The two genetic clusters we identified here were geographically discrete, suggesting prolonged genetic and physical isolation, which provide a basis for the definition of evolutionary significant units (ESUs) in A. ilicifolius, even though the exact levels of molecular phylogenetic distinctiveness required for the definition of ESUs are still debatable (Moritz, 1994). We recommend that these genetic clusters should be managed separately, and care should be taken to avoid artificial transplantation of individuals from a different cluster.

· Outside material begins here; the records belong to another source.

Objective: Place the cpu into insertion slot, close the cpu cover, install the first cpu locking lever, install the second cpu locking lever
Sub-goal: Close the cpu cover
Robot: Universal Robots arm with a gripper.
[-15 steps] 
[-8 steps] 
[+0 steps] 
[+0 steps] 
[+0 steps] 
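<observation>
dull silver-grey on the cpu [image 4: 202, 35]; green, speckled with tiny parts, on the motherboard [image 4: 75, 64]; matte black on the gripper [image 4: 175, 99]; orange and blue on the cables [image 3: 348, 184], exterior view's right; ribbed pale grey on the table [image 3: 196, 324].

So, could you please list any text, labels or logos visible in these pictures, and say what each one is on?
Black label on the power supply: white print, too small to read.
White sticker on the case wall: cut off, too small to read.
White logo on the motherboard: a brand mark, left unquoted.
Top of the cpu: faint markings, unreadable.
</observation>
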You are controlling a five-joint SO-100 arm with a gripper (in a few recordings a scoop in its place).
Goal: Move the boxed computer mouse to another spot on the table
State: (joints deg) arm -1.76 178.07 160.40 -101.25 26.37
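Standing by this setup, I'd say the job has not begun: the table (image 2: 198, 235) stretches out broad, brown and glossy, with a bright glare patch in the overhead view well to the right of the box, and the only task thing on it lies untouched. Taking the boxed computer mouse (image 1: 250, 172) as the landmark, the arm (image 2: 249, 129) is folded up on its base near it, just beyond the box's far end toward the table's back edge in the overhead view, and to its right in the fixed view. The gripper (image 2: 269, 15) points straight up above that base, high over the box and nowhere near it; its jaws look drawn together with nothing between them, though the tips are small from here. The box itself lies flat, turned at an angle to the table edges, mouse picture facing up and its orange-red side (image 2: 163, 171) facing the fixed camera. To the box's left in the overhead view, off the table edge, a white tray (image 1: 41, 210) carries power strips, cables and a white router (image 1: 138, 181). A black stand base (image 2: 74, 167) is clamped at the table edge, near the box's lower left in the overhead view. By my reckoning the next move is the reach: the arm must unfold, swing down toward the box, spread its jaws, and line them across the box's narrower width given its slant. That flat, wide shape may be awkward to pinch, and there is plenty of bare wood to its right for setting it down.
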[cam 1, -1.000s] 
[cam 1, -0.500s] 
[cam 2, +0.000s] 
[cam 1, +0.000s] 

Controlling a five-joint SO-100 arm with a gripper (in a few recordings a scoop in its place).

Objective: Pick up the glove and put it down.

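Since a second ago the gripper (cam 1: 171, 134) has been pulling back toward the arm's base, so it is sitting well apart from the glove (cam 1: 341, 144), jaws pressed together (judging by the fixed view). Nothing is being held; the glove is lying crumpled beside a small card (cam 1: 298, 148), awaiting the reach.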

Besides, genetic differentiation has also been observed within each population group, especially within the PO group, suggesting that the collection of samples from these genetically distinct populations, instead of selection within a particular population, would be a better option for conserving the diverse gene pools of this species. Our findings are complementary for better understanding of the genetic diversity and evolution of mangroves and provide new insights into the conservation of mangrove plants and for future restoration efforts.